On July 25, 2013, the District of Columbia Court of Appeals upheld a $6.5 million verdict for inadequate prenatal care that led to the premature birth and severe and permanent injuries suffered by a newborn. The Washington, D.C. medical malpractice claim alleged that on March 5, 1987, the woman was between 27 and 28 weeks pregnant when she first visited a public health clinic administered by the District of Columbia, for prenatal care. An obstetrician employed by the clinic examined the woman and ordered a routine urinalysis and urine culture screen for asymptomatic bacteria (“ASB”).

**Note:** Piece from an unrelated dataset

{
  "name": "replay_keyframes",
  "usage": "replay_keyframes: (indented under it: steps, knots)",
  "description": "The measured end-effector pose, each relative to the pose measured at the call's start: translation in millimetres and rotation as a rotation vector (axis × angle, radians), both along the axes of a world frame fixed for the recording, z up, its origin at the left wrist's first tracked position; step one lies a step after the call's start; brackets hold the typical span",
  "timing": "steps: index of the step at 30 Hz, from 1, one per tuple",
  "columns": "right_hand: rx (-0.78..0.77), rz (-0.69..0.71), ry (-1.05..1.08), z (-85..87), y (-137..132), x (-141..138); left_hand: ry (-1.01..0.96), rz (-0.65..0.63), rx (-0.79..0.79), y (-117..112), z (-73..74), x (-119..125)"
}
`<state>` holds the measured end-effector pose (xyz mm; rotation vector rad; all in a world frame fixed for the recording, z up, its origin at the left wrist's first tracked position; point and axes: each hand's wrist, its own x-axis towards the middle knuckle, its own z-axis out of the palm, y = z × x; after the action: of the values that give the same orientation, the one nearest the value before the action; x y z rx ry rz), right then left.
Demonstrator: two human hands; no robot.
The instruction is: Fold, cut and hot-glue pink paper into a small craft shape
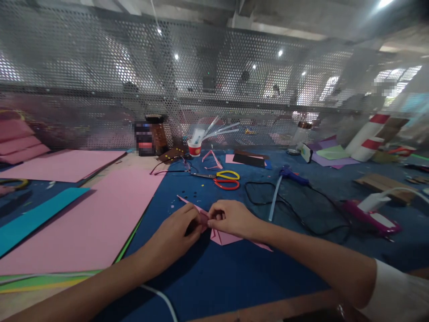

On March 9, 1987, the urinalysis was reported as a 2+ on a four-point scale (a “0” on the scale is considered normal and indicates bacteria-free urine whereas a 4 suggests an abnormally high amount of bacteria and a serious health issue). Despite the test result, however, the obstetrician failed to contact the woman or prescribe any medication.
On the woman’s next visit to the clinic on April 2, 1987, the obstetrician failed to advise the woman regarding the urinalysis result and failed to place her on any medications (the clinic had not received the urine culture lab report). The obstetrician failed to order further medical testing at that time. The woman was scheduled to return to the clinic two weeks later.
Unfortunately, the woman began experiencing severe cramping and started having contractions before her next clinic appointment. She went to a hospital emergency room where she was told that she was in labor, had high levels of bacteria, protein, and blood in her urine, and that her white-blood-cell count was abnormally high. She delivered her premature baby the following day. Shortly after his birth, the newborn suffered severe problems, including infection, seizures, oxygen deprivation, underdeveloped lungs, brain hemorrhaging, and brain damage. He developed cerebral palsy at about one year of age. Evidence introduced during the medical malpractice trial indicated that his IQ was 41, he had limited language and fine motor skills, and he was unable to sit up, stand, walk, or feed himself.
The D.C. medical malpractice case was filed in late 2007 and alleged that the clinic obstetrician had failed to assess, diagnose, and treat the woman’s ASB, which caused her child’s severe brain damage and cerebral palsy. The trial was held in October 2010. The obstetrician defended the lawsuit by alleging that he did not breach the applicable standard of care in treating the woman, that the child’s injuries were not the result of any negligence committed by him, and that the woman waited too long to file her medical malpractice lawsuit.
While the medical malpractice lawsuit was filed almost twenty years after the obstetrician first treated the woman, D.C. Code §§ 12-301, -302 (2001 & Supp. 2012) provides for the tolling of the statute of limitations for a minor until he becomes an adult and indefinitely for someone who is non compos mentis. Despite the D.C. statute, the obstetrician argued that the plaintiff’s medical malpractice lawsuit should be barred by the equitable defense of laches because the nearly twenty-year delay in filing the medical malpractice lawsuit unfairly prejudiced him (the defense of laches provides that a defendant could prevail if he could show on a particular set of facts that the plaintiff’s delay was unreasonable and that the delay worked to the defendant’s detriment).
After discussing the history of the defense of laches in D.C., the District of Columbia Court of Appeals held, “we conclude that the line between legal and equitable claims vis-à-vis laches is still sound, and we decline to disturb it. In cases at law, where the legislature has determined through a statute of limitations that the door for bringing suit should remain open for a predetermined period of time, it should not be left to a judge’s discretion to close that door early.”
The District of Columbia Court of Appeals also rejected the obstetrician’s argument that the woman unfairly pursued a “new” theory of liability during the trial that incurably prejudiced the entire defense on liability, holding that “in order to show that a plaintiff introduced a new theory of liability mid-trial, a threshold question is whether the theory of liability during trial was distinct from the pretrial theory of liability … we conclude that [the defendant obstetrician] has failed to show that [the plaintiff’s] expert’s testimony was unexpected or that it constituted an alternate theory of liability. From the outset and throughout trial, [the plaintiff’s] theory of liability was one of a general failure to treat her properly in light of her test results.”
Source Maurice Naccache, M.D., Appellant v. Angela M. Taylor, Appellee. Case No. 11-CV-0392.